How A Raw Diet Benefits Your Dog's Anal Glands

Dogs love butts. Sniffing a new pooch pal’s posterior is how they learn the kind of information it would take a human a whole coffee date to find out. And without clean and healthy anal glands, they don’t smell so good from behind.

Contrary to popular misconception, dogs shouldn’t need regular visits to the vet to have their anal glands expressed. Their butts should be self-cleaning machines, and if you’re feeding the right food, those anal glands will look after themselves.

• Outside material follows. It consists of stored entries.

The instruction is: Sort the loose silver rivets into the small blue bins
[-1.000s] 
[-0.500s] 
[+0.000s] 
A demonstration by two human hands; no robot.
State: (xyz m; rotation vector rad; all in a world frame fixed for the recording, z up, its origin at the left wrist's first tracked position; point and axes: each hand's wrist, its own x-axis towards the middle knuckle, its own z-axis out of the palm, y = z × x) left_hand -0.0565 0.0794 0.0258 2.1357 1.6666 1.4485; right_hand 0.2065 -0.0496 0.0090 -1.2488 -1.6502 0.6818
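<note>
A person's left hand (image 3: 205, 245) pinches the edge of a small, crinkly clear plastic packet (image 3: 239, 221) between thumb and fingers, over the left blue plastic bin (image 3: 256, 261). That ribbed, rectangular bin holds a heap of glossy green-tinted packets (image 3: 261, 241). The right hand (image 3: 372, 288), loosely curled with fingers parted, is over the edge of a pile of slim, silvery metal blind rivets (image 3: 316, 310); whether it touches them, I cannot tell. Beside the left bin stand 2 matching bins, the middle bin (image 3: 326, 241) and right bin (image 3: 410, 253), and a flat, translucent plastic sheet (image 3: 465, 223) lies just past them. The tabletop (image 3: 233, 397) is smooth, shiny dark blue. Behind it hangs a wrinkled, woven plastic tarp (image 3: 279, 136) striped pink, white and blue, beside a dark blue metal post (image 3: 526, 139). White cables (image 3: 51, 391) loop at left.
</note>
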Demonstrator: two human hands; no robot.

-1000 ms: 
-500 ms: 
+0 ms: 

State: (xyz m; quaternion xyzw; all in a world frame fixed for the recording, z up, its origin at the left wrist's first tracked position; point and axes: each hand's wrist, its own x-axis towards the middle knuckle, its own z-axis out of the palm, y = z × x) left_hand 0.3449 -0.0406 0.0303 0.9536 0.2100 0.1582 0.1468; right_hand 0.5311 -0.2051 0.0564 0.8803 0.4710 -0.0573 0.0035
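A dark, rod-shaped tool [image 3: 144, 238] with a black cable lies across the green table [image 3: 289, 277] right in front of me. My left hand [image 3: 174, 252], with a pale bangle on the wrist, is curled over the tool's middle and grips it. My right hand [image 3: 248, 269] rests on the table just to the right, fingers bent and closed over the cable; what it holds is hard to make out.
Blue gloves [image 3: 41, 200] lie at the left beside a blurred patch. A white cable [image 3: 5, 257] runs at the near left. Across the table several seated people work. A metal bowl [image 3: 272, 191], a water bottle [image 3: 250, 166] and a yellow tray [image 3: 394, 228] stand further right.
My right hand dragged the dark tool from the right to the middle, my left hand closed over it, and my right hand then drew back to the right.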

What Do Your Dogs’ Anal Glands Do?

Dogs have two small, modified sweat glands just inside their butts. When they poop, the glands leave a smear of fluid on the feces. This fluid carries individual identifiers as unique as a fingerprint! In this way your dog can tag their territory with a turd, like leaving a business card or staking a flag.

When dogs stop to sniff poops on the ground, they pick up all kinds of other messages from the anal gland fluid. They can tell when it was left, what the pooper ate, and how healthy the dog is. Pheromones in that fluid indicate if bitches are in season or how mature a male is. 

Why is Your Dog Scooting on its Butt?

If you’ve seen your dog scooting its bum along the grass or carpet, it may be a sign that their anal glands are blocked or clogged. This gets in the way of producing that informative fluid, and leads to discomfort for your pooch. Contrary to many Google results which will instruct you to personally express your dog’s anal glands on their behalf (gross), or rush to the vet, there is a simpler and longer-term solution.

Diet is Everything

Wild dogs take care of their anal gland health by pooping out well-formed and firm turds. This naturally expresses the glands and clears blockages. What goes in must come out, and the secret to these firm poops is the wild dog’s diet – fresh prey eaten whole: meat, bones, hair, feathers, and all.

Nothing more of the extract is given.